WHAT YOU WILL DO
All lines in the data bearing the string "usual" should be identified and copied.

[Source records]
=======

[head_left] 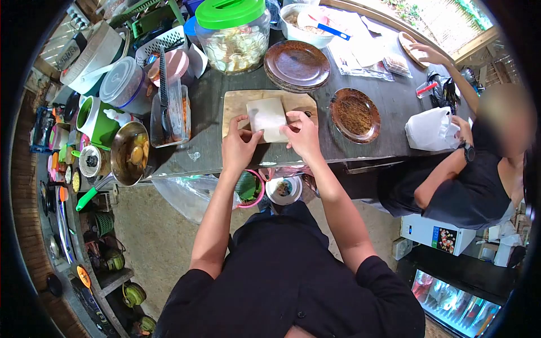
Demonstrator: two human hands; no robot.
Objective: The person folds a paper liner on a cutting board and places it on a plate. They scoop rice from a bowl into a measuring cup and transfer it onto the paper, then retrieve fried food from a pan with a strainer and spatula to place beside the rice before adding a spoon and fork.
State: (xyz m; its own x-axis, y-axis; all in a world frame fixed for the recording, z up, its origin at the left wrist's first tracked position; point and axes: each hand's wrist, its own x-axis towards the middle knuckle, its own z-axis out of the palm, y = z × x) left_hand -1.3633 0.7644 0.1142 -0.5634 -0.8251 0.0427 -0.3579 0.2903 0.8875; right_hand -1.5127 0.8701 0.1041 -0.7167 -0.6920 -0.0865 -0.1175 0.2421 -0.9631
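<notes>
A pale, flat square sheet [267, 115], like a stack of thin wrappers, lies over the wooden cutting board [233, 104]. My left hand [240, 146] is at its left side, the thumb on the near left corner and the index finger beside the left edge. On the other side my right hand [302, 135] has its thumb at the near right corner and its fingers curled by the right edge. Both hands hold the sheet between them. To the right of the board is a brown speckled plate [355, 115]; behind it stands a pile of similar plates [297, 63].
A big green-lidded jar [234, 45] stands at the back. On the left are a plastic box with utensils [169, 121] and a frying pan [129, 155] with a green handle. A co-worker [462, 174] sits at the right near a white plastic bag [429, 129].
</notes>
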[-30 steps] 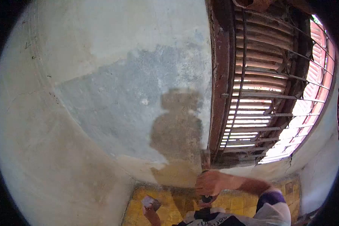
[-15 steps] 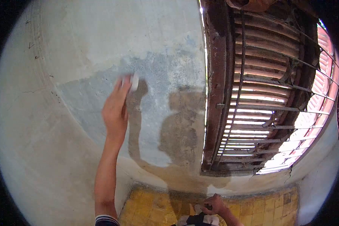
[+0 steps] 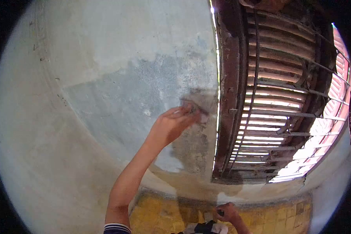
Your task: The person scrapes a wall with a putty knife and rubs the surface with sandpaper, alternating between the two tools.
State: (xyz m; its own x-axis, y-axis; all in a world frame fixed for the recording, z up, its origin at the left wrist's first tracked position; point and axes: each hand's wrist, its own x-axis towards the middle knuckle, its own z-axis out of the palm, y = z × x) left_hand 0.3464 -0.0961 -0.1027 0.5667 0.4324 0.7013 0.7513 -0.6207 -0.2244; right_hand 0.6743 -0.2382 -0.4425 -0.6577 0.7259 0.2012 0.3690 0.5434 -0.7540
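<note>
One pale pad (image 3: 202, 116) is pressed flat on the wall (image 3: 105, 97) for full contact, clamped by the fingers of the left hand (image 3: 168, 128); those of the right hand (image 3: 227, 212) cannot be told.

The wall (image 3: 105, 58) is pale cream-grey at the upper left of the frame, turning dull tan at the lower left. A mottled blue-grey patch (image 3: 117, 101) fills the centre. Right of centre, a brown-grey stain (image 3: 193, 146) runs downward. The pad (image 3: 202, 116) at the left hand (image 3: 169, 126) is whitish. On the right, the frame (image 3: 228, 97) is rust-brown, the slats (image 3: 277, 58) are faded salmon-red, and the bars (image 3: 255, 78) are dark. The tiles (image 3: 160, 212) at the bottom are mottled yellow. The sleeve (image 3: 116, 227) is navy with white stripes.
</note>
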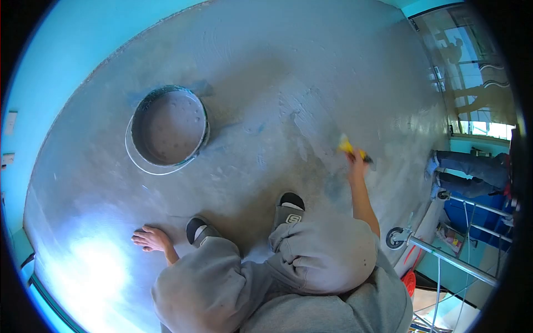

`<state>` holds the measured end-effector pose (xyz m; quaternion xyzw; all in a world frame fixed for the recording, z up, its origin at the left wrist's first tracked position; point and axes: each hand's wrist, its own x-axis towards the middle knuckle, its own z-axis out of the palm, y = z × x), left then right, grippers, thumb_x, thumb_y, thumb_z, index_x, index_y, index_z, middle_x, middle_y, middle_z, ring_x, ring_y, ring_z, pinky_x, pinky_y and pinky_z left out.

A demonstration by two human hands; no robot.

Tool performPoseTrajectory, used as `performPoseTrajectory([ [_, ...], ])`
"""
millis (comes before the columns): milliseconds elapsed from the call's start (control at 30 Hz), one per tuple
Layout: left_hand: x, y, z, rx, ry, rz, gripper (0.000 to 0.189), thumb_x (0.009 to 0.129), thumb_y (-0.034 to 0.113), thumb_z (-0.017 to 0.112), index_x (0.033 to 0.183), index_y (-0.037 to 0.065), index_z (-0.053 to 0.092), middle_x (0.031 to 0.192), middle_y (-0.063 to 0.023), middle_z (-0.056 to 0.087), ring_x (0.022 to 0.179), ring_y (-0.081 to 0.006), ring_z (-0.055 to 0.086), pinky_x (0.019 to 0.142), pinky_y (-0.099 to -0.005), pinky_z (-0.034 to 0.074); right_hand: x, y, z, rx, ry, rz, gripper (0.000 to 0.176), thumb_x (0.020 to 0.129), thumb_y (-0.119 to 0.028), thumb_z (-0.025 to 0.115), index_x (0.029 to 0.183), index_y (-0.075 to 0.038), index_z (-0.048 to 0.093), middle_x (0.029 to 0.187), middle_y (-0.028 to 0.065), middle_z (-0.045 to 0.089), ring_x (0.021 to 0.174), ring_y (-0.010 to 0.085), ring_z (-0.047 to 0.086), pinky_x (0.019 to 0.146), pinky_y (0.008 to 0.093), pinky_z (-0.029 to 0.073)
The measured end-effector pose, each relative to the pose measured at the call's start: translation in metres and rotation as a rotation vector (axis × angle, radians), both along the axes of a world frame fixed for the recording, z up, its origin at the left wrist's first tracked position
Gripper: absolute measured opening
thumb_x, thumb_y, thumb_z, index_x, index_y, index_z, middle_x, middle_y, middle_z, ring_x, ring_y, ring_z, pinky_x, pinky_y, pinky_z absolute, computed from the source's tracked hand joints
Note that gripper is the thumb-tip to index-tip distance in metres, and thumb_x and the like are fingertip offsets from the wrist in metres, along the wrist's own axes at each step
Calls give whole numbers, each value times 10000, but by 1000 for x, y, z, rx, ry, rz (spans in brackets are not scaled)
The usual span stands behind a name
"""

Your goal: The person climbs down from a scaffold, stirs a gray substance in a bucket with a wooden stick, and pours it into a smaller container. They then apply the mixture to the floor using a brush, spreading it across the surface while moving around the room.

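Observation:
I am squatting on a grey, wet-looking floor (266, 72). My right hand (355, 164) is stretched forward and grips a yellow-handled tool (350, 147) whose blade rests on the floor, beside a patch of freshly spread grey paste. My left hand (149, 238) lies flat on the floor beside my left sandal (199, 230), fingers apart, holding nothing. A round bucket (168, 127) filled with grey paste stands ahead to the left, well apart from both hands.
Turquoise walls (66, 50) bound the floor on the left and far side. On the right another person's legs (472, 175) are on a metal scaffold (444, 255) with a caster wheel (395, 237). A glass door is at the far right.

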<state>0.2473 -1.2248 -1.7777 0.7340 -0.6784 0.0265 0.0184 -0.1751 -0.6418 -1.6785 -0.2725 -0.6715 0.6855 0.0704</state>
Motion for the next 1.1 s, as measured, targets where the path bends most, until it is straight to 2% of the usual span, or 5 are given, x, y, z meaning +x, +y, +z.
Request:
performPoseTrajectory([
  [233,0,-14,-17,36,68,135,692,943,545,251,1454,81,205,1525,-157,131,1410,-320,113,1077,-583,109,95,54,86,259,-35,-103,214,801,-41,624,977,2,511,889,117,578,734,200,623,670,285,563],
  [367,-39,-34,-5,135,54,424,682,939,521,279,1448,72,204,1519,-195,108,1399,-390,86,1073,-609,90,55,-55,139,238,113,155,203,818,-55,630,976,-1,515,917,131,586,760,209,630,701,300,549],
  [600,-61,-25,14,21,123,422,683,946,487,298,1439,26,190,1506,-237,96,1390,-424,61,1061,-630,75,-2,-319,234,61,601,892,212,828,-77,669,998,-16,558,945,136,611,833,201,635,700,291,548],
  [933,-65,-23,19,30,112,418,682,949,478,301,1435,12,188,1498,-253,108,1384,-434,77,1049,-645,101,6,-467,183,554,586,1429,283,763,-244,756,829,-31,582,684,58,609,612,118,561,558,301,453],
  [1100,-64,-27,12,-14,60,418,677,943,478,310,1431,20,208,1491,-253,140,1378,-444,107,1046,-648,119,-6,-434,207,223,409,1283,285,770,-219,743,805,-11,552,704,96,642,654,187,638,599,296,513],
])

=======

REPLY
The usual span stands behind a name
Motion for the next 1.1 s, as measured, targets where the path bends most, until it is straight to 2% of the usual span, or 5 are given, x, y, z meaning +x, +y, +z.

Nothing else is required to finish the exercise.